## WHAT YOU SHOULD DO:
Look through the data below for the line with "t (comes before", and transcribe it exactly together with each line after it up to and including the line with "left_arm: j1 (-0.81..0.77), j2". Give nothing else.

## MATERIAL SUPPLIED:
+++
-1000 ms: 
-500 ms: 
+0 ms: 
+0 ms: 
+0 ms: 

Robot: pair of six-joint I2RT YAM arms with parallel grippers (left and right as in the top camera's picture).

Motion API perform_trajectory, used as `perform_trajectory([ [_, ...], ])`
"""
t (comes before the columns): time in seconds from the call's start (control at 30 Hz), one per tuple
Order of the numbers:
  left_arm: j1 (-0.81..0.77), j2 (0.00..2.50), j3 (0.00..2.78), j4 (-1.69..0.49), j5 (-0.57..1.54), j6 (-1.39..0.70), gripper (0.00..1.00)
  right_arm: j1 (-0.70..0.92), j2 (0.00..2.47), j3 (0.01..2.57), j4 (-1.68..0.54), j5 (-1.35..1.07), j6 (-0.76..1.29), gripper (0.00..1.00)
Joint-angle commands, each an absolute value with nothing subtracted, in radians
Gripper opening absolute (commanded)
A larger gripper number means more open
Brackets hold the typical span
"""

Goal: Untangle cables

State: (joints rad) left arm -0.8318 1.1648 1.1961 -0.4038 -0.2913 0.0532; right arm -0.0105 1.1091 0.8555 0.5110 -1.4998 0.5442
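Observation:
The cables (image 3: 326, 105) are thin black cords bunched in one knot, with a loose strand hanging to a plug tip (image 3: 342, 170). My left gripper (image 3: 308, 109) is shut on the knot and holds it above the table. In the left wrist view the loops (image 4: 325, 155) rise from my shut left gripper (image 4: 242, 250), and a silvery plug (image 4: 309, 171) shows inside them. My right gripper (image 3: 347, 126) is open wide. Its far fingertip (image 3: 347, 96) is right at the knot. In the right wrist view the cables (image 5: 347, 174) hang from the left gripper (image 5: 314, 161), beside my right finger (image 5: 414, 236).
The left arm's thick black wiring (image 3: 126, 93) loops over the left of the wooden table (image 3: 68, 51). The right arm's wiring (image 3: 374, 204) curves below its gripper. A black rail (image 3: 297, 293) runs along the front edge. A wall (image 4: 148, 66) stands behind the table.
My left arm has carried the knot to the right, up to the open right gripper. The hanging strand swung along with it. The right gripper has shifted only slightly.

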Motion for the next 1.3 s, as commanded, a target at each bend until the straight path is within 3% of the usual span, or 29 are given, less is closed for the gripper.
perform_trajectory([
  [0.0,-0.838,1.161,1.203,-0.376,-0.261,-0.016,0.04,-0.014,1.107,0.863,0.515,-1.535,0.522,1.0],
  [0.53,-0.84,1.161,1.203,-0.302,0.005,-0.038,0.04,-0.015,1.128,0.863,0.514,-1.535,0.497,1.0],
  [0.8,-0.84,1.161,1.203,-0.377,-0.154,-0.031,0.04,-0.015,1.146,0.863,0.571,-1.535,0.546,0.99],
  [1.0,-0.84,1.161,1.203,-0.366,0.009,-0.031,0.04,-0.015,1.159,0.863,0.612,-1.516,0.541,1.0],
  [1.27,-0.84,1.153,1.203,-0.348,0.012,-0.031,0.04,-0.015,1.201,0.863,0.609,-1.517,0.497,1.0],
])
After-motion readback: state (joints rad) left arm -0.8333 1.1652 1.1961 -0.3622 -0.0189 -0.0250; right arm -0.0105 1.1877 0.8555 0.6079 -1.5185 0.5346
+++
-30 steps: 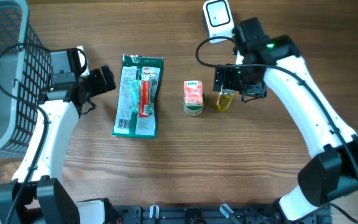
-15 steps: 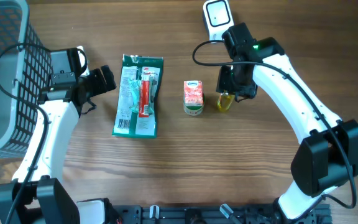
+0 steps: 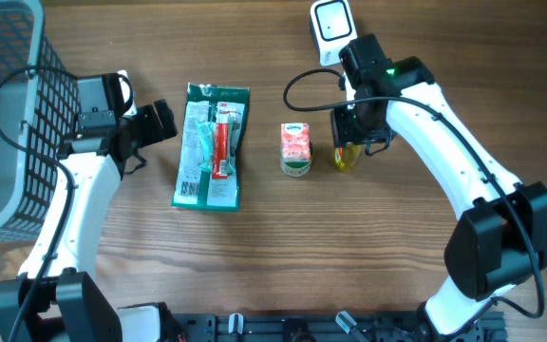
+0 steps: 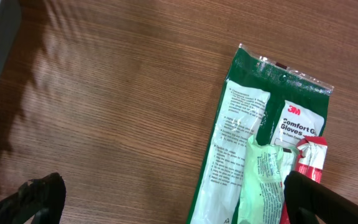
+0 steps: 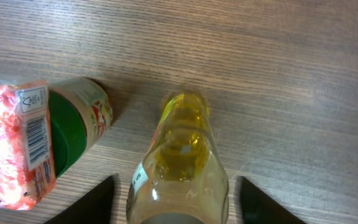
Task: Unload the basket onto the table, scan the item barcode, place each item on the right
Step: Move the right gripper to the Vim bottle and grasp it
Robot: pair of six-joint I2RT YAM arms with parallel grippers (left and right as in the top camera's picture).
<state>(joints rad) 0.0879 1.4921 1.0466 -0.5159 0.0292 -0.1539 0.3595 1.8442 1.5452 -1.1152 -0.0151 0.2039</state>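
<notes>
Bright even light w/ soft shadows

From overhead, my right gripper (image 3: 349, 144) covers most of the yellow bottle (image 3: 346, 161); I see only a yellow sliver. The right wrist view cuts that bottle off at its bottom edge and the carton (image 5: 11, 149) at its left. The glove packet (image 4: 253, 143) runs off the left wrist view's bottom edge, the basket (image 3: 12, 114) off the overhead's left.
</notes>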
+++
## RESPONSE TO THIS TASK:
t (comes before the columns): time in seconds from the call's start (control at 30 Hz), one per tuple
Order of the numbers:
  left_arm: j1 (-0.81..0.77), j2 (0.00..2.50), j3 (0.00..2.78), j4 (-1.69..0.49), j5 (-0.57..1.54), j6 (-1.39..0.70), gripper (0.00..1.00)

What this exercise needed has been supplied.